[WHAT TO PRODUCE] Write out the data in full, exactly as shown.

- Opening Delimiter -

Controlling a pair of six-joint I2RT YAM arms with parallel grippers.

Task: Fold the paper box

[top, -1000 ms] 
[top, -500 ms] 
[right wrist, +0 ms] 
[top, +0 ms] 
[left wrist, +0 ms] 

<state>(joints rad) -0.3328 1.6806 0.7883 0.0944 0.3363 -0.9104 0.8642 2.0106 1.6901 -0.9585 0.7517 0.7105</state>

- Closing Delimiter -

[WRITTEN ANSWER]
Controlling a pair of six-joint I2RT YAM arms with parallel grippers.

Task: Fold the paper box

[top, -1000 ms] 
[top, -500 ms] 
[right wrist, +0 ms] 
[top, +0 ms] 
[left wrist, +0 ms] 

<state>(joints rad) -0.3328 1.6806 0.7883 0.0944 0.3363 -0.9104 0.8642 2.0106 1.6901 -0.9585 0.7517 0.7105</state>

Nothing further is needed for the exercise.